Friends, If the resurrected Christ is not also the Jesus of the cross and God incarnate, if we fail to put our hand in his side at his invitation, touch his wounds and know his suffering, we will fail to touch our own suffering and the suffering of others, and be incapable of being God’s agents of love. By de-humanizing other people and ourselves, we turn from the heart of God – by whose heart and in whose image we were made. We cut ourselves off from the divine will for healing and shalom, we miss the meaning of entering the pain of our human lives and damaged world with compassion and solidarity where the power of the cross is revealed in life as we live it. Today’s Gospel story shows us there is another way! 

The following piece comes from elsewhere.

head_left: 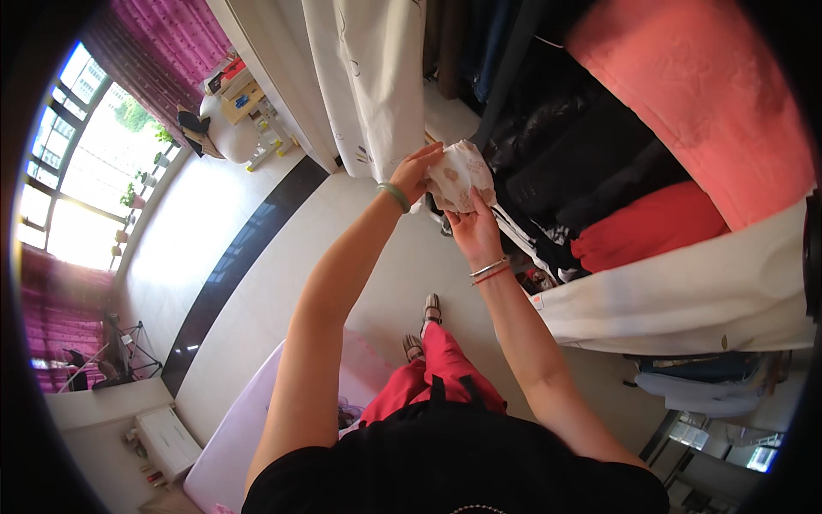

The reign of God, inaugurated in Jesus, is not about suffering for suffering’s sake. We are not to stay at the foot of the cross. Crucifixion does not have the last word, but it is part of God’s Word, coupled with the promise of resurrection. The risen Jesus, revealed himself to be the Wounded Healer, and breathed upon the grieving and terrified disciples in that locked room. He turned them toward him – to see him truly, to touch his wounds. Through his life-giving breath they received the Holy Spirit and moved into new life with life-changing hope – empowered to bear his saving message of peace, forgiveness and reconciliation, justice and mercy to the world. This is not a story about doubting Thomas, as it has been called for centuries. I believe it is a story about the mystery of God, busting open the locked doors of our hearts and lives, working through suffering and grief with transforming love. When we acknowledge the truth about ourselves and what we need, like Thomas did, God provides our Wounded Healer who makes us whole and sets us free. That is God’s Good News in the crucified and resurrected Christ, alive among us!

Later, when the risen Jesus broke bread among them, the disciples’ eyes were opened and they recognized him! In his presence they learned God has the last word, a word of welcome and salvation, healing and joy. As we come to the Lord’s table today at his invitation, may we celebrate the power of being together in the presence of the Risen Christ and the Eternal God! Hallelujah! Amen.